Feb 27 2006

It’s a Cold and Empty Economy Absent Home Equity Loans

Published by Johannes Ernharth at 4:56 am

Blue is GDP as reported.

Red is GDP left after you remove the economic growth generated from home-equity withdrawals.

Note the Difference for 2005. While you’re at it, look at the last five years. [ckick image for full sized version]

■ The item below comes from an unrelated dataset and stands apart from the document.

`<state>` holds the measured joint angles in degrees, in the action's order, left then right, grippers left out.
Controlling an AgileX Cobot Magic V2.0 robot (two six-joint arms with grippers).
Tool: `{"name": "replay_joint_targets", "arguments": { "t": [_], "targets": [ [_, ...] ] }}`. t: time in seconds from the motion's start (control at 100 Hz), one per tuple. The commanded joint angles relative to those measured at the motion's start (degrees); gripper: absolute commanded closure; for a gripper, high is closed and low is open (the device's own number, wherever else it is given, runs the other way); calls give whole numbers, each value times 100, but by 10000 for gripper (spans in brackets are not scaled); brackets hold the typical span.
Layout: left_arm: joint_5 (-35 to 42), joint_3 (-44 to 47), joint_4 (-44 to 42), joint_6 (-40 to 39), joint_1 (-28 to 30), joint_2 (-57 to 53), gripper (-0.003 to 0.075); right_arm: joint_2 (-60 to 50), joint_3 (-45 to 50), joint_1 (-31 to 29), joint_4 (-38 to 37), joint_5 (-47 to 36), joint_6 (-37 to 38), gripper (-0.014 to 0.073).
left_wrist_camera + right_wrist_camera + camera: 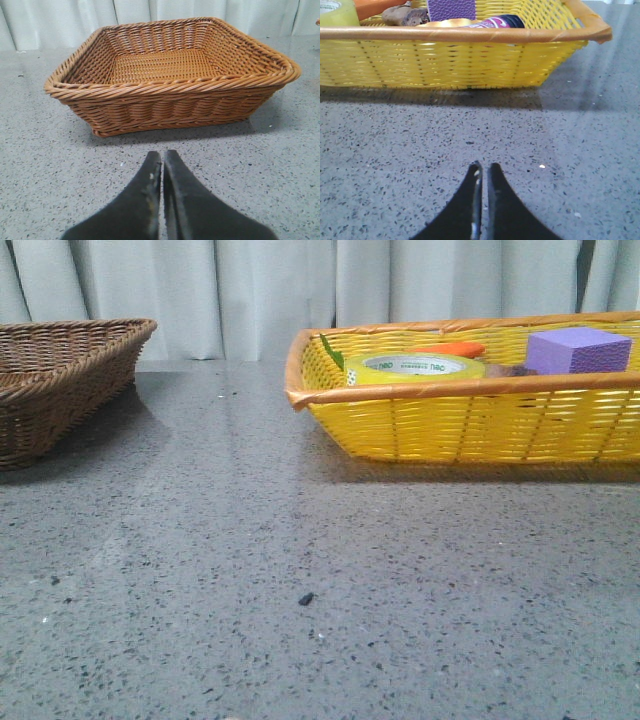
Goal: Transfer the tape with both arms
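Observation:
The tape (415,368), a wide yellow roll with a white core and green print, lies flat inside the yellow basket (470,425) at the right of the table; its edge also shows in the right wrist view (337,12). My right gripper (484,167) is shut and holds nothing, low over the grey table a little in front of the yellow basket (455,62). My left gripper (162,155) is shut and holds nothing as well, just short of the brown wicker basket (170,95). Neither arm shows in the front view.
The brown wicker basket (60,390) at the far left has nothing in it. In the yellow basket lie a purple foam block (578,350), an orange object (450,348), a brown lump (405,16) and a dark bottle (502,22). Curtains hang behind the grey speckled table (300,570).

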<state>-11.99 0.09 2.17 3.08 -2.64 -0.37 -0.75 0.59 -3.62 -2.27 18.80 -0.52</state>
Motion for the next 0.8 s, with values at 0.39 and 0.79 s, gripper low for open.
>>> {"name": "replay_joint_targets", "arguments": {
  "t": [0.39,0.79],
  "targets": [
    [896,67,63,-42,-48,-169,741,-101,120,-33,-33,-152,-47,660],
    [896,67,63,-42,-48,-169,741,-101,120,-33,-220,-211,-47,660]
  ]
}}
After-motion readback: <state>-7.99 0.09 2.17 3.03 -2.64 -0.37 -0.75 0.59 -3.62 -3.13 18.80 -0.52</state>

GDPwithnwithouthomequity.bmp
That difference, readers, is what the super-low interest rate policy of the past few years has done to bail out the economy. Plus, it shows how dependent the U.S. economy is on policies that not only encourage credit expansion (and by inference, bloating the money supply), but also how crucial indebting the U.S. consumer further and further has been to creating just a little economic growth (if you can call it that — perhaps the better word is activity). Do we really believe this sort of thing can continue indefinately?
Your concerns should only increase when you consider that the inflation numbers used to calculate economic growth in the U.S. (Core CPI) is substantially and purposefully underestimating real inflation, which makes GDP seem much better than it really is. How much red would you have left in the post-2000 portions of the graph if GDP was using a CPI figure 2-3% higher than Core CPI?

As for a discussion on the integrity of government CPI figures, we suggest giving a quick gander at ShadowStats‘ graph of CPI, calculated using the old methodology before the most recent adjustment to Core CPI (during Clinton’s first few years).

You should be thinking one thing right now: How to be vigilant as this inevitably shakes out.